Barrier-free recruiting aim of 10-point protocol

The growing pressure on recruiters to ensure their minds and shortlists are open to disabled candidates was ratcheted up yet another notch last month with the Employers’ Forum on Disability’s (EFD)

The growing pressure on recruiters to ensure their minds and shortlists are open to disabled candidates was ratcheted up yet another notch last month with the Employers’ Forum on Disability’s (EFD) launch of a 10-point protocol aimed at providing barrier-free recruitment.

Speaking at the 20 October launch in London, Susan Scott-Parker, EFD chief executive, told the audience of blue-chip employers and recruiters, that the world of work was “surrounded by low expectations” of disabled candidates.

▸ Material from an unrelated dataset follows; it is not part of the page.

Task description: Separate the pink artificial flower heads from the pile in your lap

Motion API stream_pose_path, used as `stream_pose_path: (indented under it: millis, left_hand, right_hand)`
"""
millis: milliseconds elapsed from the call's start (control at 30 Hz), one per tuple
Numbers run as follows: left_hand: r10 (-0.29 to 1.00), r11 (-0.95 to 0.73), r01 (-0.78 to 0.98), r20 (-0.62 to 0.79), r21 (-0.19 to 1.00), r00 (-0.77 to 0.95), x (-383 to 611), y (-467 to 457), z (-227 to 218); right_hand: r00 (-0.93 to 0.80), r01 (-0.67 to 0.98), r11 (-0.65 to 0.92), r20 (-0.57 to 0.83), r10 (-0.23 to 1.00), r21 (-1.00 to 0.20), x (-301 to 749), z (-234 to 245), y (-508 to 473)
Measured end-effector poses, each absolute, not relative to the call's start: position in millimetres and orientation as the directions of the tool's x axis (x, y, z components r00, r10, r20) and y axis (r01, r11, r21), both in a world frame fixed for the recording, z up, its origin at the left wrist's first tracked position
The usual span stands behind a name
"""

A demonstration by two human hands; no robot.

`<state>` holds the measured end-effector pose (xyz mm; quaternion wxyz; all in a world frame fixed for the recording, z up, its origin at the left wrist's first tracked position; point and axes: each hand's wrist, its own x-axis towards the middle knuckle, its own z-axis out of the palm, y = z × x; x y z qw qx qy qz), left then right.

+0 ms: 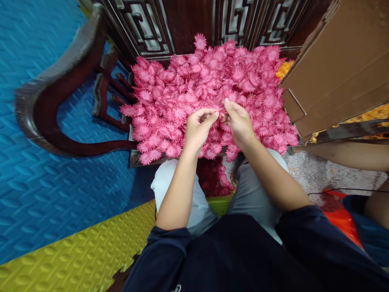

To improve their access to work will require employers and recruiters alike to “challenge these expectations”, she said.
Under the protocol, employer-clients will require their recruitment partners to do the following:
1. Actively seek and welcome applications from disabled candidates.
2. Ensure every step of the recruitment process, including online recruitment, is attractive and barrier free for groups of disabled people (ie people with hearing, mobility, sight or speech impairments.
3. Have provided disability training to all employees on their legal obligations as a supplier of recruitment services.
4. Check all job descriptions and person specifications to ensure that they concentrate on output rather than process, so that they do not inadvertently discriminate against disabled people.
5. Have checked all assessments and interviews, including by telephone or online ensuring that they are free of bias and that reasonable adjustments can be made to enable disabled candidates to demonstrate their ability to do the job.
6. Offer to facilitate work trials and extended interviews for candidates disadvantaged by traditional assessment techniques, where appropriate.
7. Engage with Access to Work and other government agencies that support disabled candidates.
8. When placing temporary workers, have processes in place to ensure onsite provision of any reasonable adjustments and support that the individual might need, as required by the Agency Workers Regulations (AWR).
9. Provide feedback to unsuccessful disabled candidates or candidates from disadvantaged groups more generally.
10. Monitor the number of candidates who tell you that they have a disability, and how successful they are in obtaining work through your agency.